Photographer: @tothewonderblog
Iceland has long been a destination for wayward travelers, those hell bent on adventure, isolation, refuge, or the unknown. Long before Vikings first hauled there wooden skiffs upon these rocky and black-sand shores, Iceland has stood weathered by the arctic winds, baked in midnight sun, and drowned in a sea of wintery darkness - it’s qualities perfectly suited to our planet’s most adventurous and resilient, those hardy few in search of safe harbor here in the Polar North. As Iceland’s remote beaches, windswept headlands, and jagged peaks become a staple of the contemporary wayfarers manifesto, this volcanic island tucked at the intersection of the Atlantic, Norwegian, North Sea has simultaneously experienced a catastrophic decline in it’s true seafarers, those puffins, fulmars, murres, kittiwakes, razorbills and skaus that have long peppered these coastlines and jagged outcroppings to rest and raise their young. Here in the Polar North, researchers have long called these rich waters the ‘Serengeti’ for fish eating birds, a nursery for 23 species of Atlantic seabirds and countless fish who since time immemorial have fueled one of the world’s most productive fisheries. Salty, weathered fisherman tell tales of the skies turning black and white with the whisking wings of these seabirds, beaks brimming with the silver bodies of sand eels, herring, hake and capelin. Yet, today few return. Nests have gone empty, and colonies throughout the North Atlantic are in precipitous decline. Our planet is undergoing a slue of rapid changes ranging from shifts in wind patterns to unprecedented fluctuations in ocean currents and chemistry. These climate induced dynamics coupled with an ever rising plume of pollution spilling from our planet’s biggest cities have caused profound changes to the world’s oceans – their climate, chemistry and the food webs they support. Notwithstanding, millions of these seafaring birds still roam our planet’s northern seas.
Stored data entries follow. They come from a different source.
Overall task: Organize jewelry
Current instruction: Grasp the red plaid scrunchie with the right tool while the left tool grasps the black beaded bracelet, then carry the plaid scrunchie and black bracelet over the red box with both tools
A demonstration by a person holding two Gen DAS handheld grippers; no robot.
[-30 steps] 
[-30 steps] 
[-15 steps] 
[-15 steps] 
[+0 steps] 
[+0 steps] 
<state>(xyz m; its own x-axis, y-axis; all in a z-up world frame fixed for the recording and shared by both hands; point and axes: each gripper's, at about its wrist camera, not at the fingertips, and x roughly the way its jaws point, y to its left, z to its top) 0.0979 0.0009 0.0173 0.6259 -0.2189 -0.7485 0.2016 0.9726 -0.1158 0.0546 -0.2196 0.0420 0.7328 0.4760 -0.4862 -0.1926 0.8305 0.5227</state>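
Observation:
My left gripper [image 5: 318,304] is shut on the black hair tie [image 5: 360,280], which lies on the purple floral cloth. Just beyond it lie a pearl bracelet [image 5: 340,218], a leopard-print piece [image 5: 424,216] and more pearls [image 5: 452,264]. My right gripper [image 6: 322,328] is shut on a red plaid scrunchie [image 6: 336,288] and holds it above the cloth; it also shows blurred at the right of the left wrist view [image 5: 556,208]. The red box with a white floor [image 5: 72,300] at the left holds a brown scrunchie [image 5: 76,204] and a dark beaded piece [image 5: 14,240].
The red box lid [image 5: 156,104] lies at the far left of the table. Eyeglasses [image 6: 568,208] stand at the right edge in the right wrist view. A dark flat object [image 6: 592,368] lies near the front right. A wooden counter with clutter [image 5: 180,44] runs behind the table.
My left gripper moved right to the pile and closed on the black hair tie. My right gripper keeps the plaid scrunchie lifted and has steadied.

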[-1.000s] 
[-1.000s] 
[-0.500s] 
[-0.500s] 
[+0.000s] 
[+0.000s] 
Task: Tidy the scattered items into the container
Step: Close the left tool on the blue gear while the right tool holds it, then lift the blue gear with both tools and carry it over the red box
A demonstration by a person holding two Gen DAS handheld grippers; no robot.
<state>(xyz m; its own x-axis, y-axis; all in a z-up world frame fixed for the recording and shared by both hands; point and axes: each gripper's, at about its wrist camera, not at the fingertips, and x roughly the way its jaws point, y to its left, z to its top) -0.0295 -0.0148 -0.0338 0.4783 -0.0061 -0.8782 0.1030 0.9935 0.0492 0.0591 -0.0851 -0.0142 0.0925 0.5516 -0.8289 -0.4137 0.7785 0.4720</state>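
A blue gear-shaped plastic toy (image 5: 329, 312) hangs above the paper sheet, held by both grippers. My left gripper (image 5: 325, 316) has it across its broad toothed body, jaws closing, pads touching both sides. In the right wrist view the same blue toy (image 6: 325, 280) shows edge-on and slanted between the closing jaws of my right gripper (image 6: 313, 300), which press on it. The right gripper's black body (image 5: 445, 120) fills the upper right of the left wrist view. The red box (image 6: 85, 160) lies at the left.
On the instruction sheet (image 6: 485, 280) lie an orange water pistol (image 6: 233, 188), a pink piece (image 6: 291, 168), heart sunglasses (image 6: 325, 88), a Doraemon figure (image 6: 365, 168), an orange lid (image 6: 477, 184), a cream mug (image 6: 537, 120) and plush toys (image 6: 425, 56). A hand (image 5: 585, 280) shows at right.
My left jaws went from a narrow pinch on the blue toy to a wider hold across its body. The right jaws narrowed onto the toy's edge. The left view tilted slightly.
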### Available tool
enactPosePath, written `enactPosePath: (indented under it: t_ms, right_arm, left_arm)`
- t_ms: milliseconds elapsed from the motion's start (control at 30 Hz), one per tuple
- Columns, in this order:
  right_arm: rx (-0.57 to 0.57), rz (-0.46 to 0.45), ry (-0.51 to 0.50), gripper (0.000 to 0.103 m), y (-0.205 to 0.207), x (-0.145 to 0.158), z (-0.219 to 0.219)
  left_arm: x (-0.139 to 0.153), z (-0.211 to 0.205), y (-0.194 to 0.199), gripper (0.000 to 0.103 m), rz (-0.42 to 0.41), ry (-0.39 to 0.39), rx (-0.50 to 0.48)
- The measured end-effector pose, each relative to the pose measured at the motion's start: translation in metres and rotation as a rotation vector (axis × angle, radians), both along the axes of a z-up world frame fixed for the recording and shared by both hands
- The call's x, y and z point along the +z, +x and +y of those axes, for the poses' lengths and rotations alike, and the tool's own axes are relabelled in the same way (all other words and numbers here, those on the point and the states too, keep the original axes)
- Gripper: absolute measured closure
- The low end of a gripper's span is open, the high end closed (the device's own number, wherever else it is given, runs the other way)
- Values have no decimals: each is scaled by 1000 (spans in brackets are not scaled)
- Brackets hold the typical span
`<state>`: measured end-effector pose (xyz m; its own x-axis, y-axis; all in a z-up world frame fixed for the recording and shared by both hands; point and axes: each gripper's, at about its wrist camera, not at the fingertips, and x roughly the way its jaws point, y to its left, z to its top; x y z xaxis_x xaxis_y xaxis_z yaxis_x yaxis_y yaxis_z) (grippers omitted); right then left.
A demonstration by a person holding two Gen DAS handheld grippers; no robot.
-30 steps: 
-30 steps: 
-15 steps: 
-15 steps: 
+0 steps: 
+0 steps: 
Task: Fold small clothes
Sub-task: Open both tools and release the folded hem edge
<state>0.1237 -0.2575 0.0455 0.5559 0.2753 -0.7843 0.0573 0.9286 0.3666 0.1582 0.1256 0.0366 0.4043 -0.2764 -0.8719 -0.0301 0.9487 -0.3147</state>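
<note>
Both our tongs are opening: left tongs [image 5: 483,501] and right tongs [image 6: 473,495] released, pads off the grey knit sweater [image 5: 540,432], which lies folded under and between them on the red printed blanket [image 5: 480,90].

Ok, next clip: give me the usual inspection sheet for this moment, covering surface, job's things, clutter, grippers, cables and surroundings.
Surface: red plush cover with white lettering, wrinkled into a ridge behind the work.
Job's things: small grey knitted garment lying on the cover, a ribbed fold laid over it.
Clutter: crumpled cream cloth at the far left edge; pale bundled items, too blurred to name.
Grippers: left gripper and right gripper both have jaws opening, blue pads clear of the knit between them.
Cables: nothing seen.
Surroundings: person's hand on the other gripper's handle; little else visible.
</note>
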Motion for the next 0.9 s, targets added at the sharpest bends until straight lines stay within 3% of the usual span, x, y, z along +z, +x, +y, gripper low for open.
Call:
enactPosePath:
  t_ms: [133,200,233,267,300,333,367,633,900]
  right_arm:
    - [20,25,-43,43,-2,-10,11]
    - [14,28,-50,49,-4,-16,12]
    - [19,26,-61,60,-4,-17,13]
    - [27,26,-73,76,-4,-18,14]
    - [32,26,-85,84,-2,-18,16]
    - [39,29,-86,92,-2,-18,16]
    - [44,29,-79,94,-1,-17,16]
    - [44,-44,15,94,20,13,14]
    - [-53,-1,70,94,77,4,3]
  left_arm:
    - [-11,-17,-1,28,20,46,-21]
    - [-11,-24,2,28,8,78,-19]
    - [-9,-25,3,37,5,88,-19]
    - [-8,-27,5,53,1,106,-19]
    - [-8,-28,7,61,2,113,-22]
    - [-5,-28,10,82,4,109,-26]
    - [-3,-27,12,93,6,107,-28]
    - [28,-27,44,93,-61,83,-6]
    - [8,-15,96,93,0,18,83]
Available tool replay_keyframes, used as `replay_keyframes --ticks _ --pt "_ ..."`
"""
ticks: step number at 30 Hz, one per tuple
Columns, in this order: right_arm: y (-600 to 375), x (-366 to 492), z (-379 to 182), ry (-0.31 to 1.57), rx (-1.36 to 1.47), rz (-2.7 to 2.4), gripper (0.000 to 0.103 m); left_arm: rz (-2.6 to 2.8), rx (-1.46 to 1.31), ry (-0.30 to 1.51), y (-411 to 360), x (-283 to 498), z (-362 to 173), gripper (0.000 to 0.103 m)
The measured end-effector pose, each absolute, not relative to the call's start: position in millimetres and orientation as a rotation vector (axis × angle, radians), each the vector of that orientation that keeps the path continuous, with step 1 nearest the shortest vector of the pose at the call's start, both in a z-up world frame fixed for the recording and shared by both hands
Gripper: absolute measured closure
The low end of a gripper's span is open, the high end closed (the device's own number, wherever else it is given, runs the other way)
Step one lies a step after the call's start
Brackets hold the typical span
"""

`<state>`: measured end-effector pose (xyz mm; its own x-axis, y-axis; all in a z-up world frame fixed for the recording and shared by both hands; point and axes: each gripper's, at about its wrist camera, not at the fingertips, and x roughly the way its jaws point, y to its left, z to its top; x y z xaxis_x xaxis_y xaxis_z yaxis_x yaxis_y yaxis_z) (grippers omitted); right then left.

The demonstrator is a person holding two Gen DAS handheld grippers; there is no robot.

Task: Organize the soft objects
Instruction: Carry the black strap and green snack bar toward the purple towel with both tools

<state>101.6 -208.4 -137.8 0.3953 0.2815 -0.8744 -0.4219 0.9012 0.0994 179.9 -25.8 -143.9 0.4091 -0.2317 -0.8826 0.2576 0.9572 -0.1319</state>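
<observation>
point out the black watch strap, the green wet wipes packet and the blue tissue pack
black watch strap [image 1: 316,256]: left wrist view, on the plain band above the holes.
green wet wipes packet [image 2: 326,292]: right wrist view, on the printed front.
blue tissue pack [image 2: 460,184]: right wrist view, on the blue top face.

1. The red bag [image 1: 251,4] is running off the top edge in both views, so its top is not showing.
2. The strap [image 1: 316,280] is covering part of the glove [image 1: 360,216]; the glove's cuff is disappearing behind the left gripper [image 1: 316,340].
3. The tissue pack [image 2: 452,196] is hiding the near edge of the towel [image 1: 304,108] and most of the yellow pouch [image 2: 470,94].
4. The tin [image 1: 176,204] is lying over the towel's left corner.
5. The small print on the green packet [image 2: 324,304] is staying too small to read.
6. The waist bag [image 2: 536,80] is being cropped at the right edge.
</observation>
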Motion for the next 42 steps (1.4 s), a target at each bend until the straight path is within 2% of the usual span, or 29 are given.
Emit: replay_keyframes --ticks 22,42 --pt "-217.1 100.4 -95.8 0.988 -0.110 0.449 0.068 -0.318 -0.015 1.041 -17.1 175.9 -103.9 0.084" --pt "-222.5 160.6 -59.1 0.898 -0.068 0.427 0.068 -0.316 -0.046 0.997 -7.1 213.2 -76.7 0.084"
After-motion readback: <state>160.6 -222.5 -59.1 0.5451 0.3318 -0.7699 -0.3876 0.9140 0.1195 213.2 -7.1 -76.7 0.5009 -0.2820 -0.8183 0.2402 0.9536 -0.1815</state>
Yet, keep in mind, if radical steps are not taken to address the myriad of issues affecting our planet’s ecology, these seaward relics of legions past may largely disappear from the skies and bays of Iceland. Their fate is in our hands.
By @Charles_Post
Palouse Falls
Your embarking on a 900-mile journey from the Pacific Ocean with over 6,500 feet in elevation gain, and 8 mammoth hydroelectric dams stand in your way. But there’s something engrained in you that tugs and inspires you to embark on the biggest, longest, and last epic journey of your life. You’ll be returning home, to your birthplace, to the very waters that you hatched in - those cool, clear Idaho waters. Your lineage stems from a population of salmon that straddles the Southern boundary of your range, the boarder of home and a vast world unsuitable for the likes of Sockeye. As you look around, you find that you’re not alone in this journey, but then again, your just one of a thousand or so other redfish, hook-jawed or hens with noses pointed upstream, bound for Idaho’s Redfish Lake. Yet stories of redfish so thick that these waters once churned with radiant, ruby-hued life remain like cold air lingering over morning meadow, a fond memory still told and re-told around campfires on these river banks – a memory held tightly, one that keeps hope alive that someday the great migrations will return.
Here, from the brow Washington’s Palouse Falls, a passing raven with a keen eye for mighty waters may be able to see the vast Snake River that runs just a few miles downstream from this pothole in the high desert. No sockeye salmon come this way, it’s far too hot; that desert baked water’s no place for a salmon.